---------- Dataset extract ----------

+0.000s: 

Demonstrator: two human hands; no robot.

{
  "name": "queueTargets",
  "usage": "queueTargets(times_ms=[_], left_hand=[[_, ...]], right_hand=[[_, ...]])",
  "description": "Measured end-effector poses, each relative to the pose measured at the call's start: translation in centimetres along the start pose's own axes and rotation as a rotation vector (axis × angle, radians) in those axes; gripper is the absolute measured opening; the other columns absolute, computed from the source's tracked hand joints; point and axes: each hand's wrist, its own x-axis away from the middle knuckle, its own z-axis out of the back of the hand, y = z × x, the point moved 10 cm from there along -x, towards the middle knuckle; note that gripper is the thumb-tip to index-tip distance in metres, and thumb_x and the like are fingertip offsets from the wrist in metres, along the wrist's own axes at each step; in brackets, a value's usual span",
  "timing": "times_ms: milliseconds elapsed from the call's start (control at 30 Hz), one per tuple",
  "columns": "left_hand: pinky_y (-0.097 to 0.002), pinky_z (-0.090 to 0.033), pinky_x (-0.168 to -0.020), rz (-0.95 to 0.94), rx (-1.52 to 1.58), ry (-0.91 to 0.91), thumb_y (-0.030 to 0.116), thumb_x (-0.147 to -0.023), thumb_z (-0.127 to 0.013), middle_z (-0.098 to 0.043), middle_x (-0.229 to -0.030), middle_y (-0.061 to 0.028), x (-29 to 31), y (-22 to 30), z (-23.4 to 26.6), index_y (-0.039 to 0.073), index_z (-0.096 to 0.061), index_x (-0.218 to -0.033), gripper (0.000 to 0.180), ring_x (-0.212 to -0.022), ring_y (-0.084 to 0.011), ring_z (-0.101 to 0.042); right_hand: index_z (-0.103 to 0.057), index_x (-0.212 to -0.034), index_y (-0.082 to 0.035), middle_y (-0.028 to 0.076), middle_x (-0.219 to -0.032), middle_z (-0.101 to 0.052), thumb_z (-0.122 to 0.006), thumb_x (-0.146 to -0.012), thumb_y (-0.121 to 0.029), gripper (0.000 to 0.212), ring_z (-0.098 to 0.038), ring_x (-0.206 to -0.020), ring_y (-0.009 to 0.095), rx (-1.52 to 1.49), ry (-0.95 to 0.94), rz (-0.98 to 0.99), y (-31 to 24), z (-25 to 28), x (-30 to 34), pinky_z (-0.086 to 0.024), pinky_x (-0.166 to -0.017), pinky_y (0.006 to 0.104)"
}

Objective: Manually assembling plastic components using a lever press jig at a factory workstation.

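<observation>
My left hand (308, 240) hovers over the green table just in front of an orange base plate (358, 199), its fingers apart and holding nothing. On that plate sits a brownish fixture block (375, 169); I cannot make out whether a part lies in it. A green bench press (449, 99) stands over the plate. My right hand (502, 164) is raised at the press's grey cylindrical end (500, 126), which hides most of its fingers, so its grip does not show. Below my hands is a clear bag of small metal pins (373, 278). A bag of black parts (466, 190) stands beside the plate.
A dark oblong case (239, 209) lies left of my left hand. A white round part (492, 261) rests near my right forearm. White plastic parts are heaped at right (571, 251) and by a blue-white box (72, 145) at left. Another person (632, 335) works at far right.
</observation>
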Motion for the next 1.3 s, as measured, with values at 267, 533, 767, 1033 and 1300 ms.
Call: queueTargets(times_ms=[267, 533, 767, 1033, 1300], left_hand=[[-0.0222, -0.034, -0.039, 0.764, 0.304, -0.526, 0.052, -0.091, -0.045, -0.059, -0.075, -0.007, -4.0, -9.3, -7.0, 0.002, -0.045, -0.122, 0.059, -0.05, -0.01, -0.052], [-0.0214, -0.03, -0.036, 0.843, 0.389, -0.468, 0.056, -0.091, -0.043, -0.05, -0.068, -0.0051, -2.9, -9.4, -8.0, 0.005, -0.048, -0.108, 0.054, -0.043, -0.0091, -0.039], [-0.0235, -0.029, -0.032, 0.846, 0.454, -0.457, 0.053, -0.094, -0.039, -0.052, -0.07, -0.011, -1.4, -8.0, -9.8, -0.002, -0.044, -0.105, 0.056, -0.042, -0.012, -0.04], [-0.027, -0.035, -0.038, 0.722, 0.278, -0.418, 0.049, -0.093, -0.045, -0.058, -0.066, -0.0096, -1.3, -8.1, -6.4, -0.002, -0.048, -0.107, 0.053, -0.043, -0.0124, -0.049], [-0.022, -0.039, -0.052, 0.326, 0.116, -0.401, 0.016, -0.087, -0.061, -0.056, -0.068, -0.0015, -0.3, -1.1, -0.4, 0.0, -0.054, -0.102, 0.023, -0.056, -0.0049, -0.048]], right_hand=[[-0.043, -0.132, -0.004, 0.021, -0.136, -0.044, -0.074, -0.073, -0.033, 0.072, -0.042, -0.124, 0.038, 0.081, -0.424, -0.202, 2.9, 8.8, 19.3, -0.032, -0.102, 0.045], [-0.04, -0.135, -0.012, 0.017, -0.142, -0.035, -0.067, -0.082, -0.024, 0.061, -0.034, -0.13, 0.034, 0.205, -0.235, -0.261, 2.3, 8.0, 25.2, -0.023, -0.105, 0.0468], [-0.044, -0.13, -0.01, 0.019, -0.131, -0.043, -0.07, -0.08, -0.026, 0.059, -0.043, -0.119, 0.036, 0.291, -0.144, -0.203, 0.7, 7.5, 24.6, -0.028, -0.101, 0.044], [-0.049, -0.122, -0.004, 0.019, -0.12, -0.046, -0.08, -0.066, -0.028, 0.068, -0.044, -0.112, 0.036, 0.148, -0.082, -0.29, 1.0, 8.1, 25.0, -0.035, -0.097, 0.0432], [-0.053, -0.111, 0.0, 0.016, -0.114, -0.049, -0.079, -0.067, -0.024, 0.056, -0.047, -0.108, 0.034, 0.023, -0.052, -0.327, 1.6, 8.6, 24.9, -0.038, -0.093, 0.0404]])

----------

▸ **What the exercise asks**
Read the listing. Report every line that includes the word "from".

▸ **Output**
  "description": "Measured end-effector poses, each relative to the pose measured at the call's start: translation in centimetres along the start pose's own axes and rotation as a rotation vector (axis × angle, radians) in those axes; gripper is the absolute measured opening; the other columns absolute, computed from the source's tracked hand joints; point and axes: each hand's wrist, its own x-axis away from the middle knuckle, its own z-axis out of the back of the hand, y = z × x, the point moved 10 cm from there along -x, towards the middle knuckle; note that gripper is the thumb-tip to index-tip distance in metres, and thumb_x and the like are fingertip offsets from the wrist in metres, along the wrist's own axes at each step; in brackets, a value's usual span",
  "timing": "times_ms: milliseconds elapsed from the call's start (control at 30 Hz), one per tuple",

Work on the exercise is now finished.